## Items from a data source
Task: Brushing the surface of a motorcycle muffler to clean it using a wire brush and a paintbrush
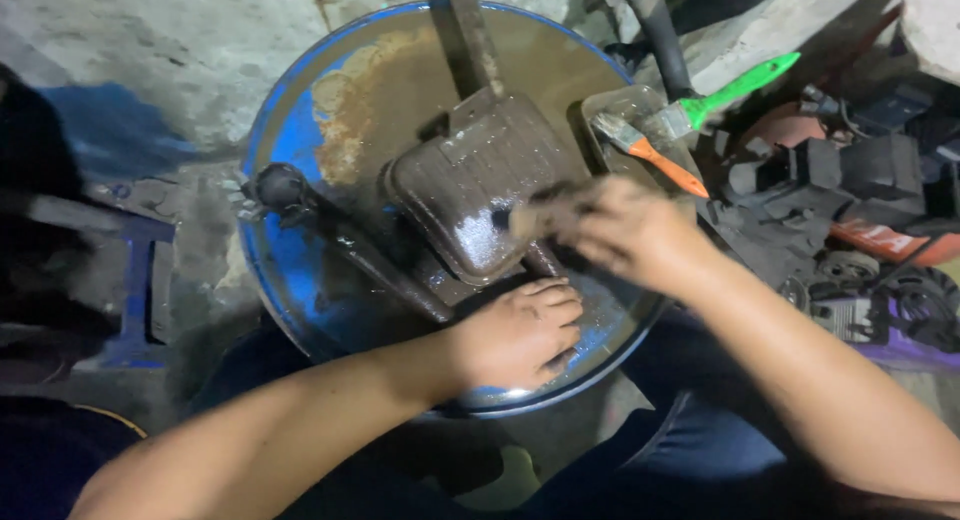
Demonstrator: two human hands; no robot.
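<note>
A dark, greasy metal part (480, 185) with a ribbed flat cover lies on top of a blue, rusty drum lid (300, 140). My right hand (625, 230) is blurred and grips a small brush (528, 220) whose tip rests on the wet, shiny lower edge of the part. My left hand (520, 335) presses down on the drum lid at the near side of the part, fingers curled against a dark bar (385, 270) that runs out to the left.
A small tray (625, 105) at the drum's right edge holds a green-handled brush (735, 88) and an orange-handled brush (655, 155). Dark engine parts and gears (850, 280) are piled on the right. A black hose (655, 35) hangs behind.
</note>
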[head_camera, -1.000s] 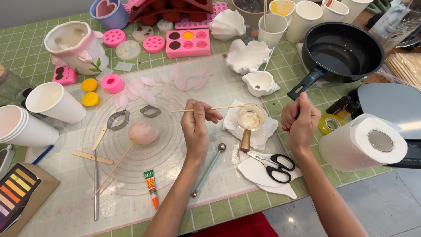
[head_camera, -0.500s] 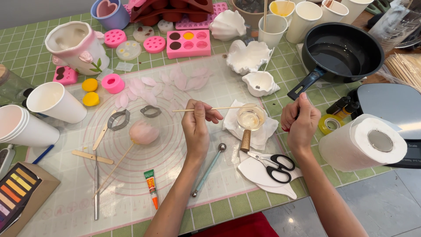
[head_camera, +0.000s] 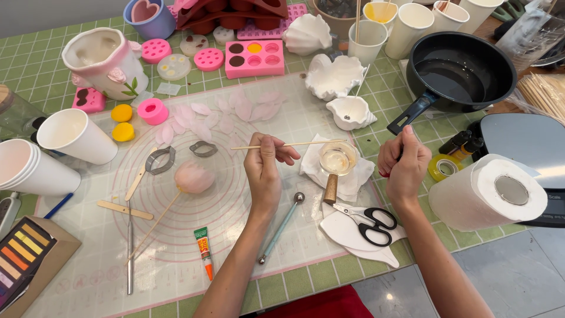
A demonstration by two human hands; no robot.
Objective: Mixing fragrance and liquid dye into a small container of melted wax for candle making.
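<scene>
Above mat centre, left hand (head_camera: 263, 171) pinches thin wooden stick (head_camera: 294, 144), long axis pointing right toward small glass cup (head_camera: 337, 159); right hand (head_camera: 404, 168) fisted, contents unclear

— What can't you make out from here?

— My right hand (head_camera: 403, 168) is closed over something; only a sliver of red shows at its edge, so I can't tell what it is. The left edge cuts off the pastel box (head_camera: 17, 259) and the stacked cups (head_camera: 26, 168).

— And the far side?

— The top edge crops the paper cups (head_camera: 412, 23) and the red mould (head_camera: 235, 9). The scale (head_camera: 529, 147) sits half behind the paper roll (head_camera: 488, 194).
</scene>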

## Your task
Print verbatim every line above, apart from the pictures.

## Result of the task
Task: Brushing the surface of a motorcycle muffler to clean it using a wire brush and a paintbrush
Demonstrator: two human hands; no robot.
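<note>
A dark, greasy metal part (480, 185) with a ribbed flat cover lies on top of a blue, rusty drum lid (300, 140). My right hand (625, 230) is blurred and grips a small brush (528, 220) whose tip rests on the wet, shiny lower edge of the part. My left hand (520, 335) presses down on the drum lid at the near side of the part, fingers curled against a dark bar (385, 270) that runs out to the left.
A small tray (625, 105) at the drum's right edge holds a green-handled brush (735, 88) and an orange-handled brush (655, 155). Dark engine parts and gears (850, 280) are piled on the right. A black hose (655, 35) hangs behind.
</note>
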[head_camera, -1.000s] 
[head_camera, -0.500s] 
[head_camera, +0.000s] 
A demonstration by two human hands; no robot.
Objective: Mixing fragrance and liquid dye into a small container of melted wax for candle making.
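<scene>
Above mat centre, left hand (head_camera: 263, 171) pinches thin wooden stick (head_camera: 294, 144), long axis pointing right toward small glass cup (head_camera: 337, 159); right hand (head_camera: 404, 168) fisted, contents unclear

— What can't you make out from here?

— My right hand (head_camera: 403, 168) is closed over something; only a sliver of red shows at its edge, so I can't tell what it is. The left edge cuts off the pastel box (head_camera: 17, 259) and the stacked cups (head_camera: 26, 168).

— And the far side?

— The top edge crops the paper cups (head_camera: 412, 23) and the red mould (head_camera: 235, 9). The scale (head_camera: 529, 147) sits half behind the paper roll (head_camera: 488, 194).
</scene>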

This output requires no further additions.